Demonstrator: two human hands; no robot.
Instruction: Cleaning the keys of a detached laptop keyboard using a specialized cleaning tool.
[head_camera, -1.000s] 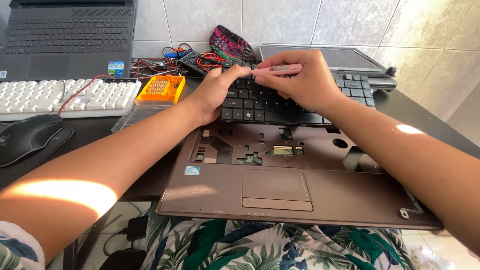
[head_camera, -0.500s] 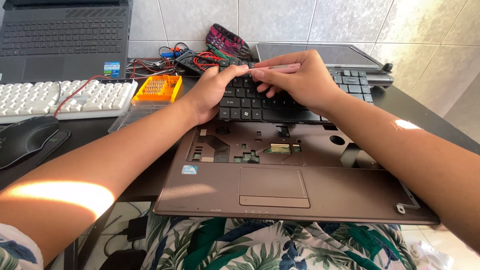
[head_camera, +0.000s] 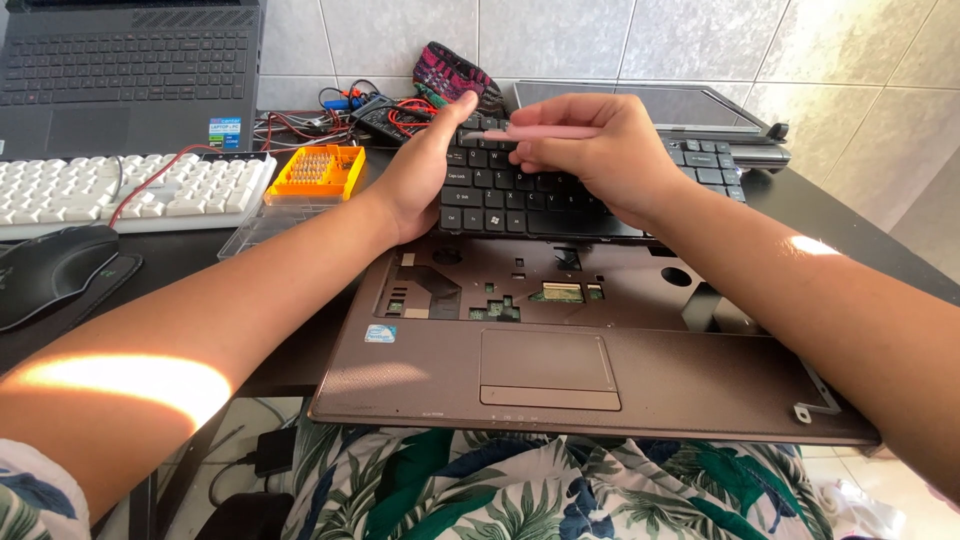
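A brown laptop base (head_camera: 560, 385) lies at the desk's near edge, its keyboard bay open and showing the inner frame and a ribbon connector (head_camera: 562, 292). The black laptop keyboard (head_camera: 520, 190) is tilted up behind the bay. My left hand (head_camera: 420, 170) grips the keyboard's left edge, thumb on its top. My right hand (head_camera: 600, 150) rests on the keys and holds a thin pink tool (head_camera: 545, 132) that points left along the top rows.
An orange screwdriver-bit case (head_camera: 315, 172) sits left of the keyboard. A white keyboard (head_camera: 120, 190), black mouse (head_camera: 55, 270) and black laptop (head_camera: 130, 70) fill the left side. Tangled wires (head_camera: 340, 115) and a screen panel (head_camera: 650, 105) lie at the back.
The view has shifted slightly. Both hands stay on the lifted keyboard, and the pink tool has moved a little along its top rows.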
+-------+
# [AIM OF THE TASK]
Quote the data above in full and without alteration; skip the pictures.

# [EXPECTED ANSWER]
Demonstrator: two human hands; no robot.
Instruction: Cleaning the keys of a detached laptop keyboard using a specialized cleaning tool.
[head_camera, -1.000s] 
[head_camera, -0.500s] 
[head_camera, +0.000s] 
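A brown laptop base (head_camera: 560, 385) lies at the desk's near edge, its keyboard bay open and showing the inner frame and a ribbon connector (head_camera: 562, 292). The black laptop keyboard (head_camera: 520, 190) is tilted up behind the bay. My left hand (head_camera: 420, 170) grips the keyboard's left edge, thumb on its top. My right hand (head_camera: 600, 150) rests on the keys and holds a thin pink tool (head_camera: 545, 132) that points left along the top rows.
An orange screwdriver-bit case (head_camera: 315, 172) sits left of the keyboard. A white keyboard (head_camera: 120, 190), black mouse (head_camera: 55, 270) and black laptop (head_camera: 130, 70) fill the left side. Tangled wires (head_camera: 340, 115) and a screen panel (head_camera: 650, 105) lie at the back.
The view has shifted slightly. Both hands stay on the lifted keyboard, and the pink tool has moved a little along its top rows.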

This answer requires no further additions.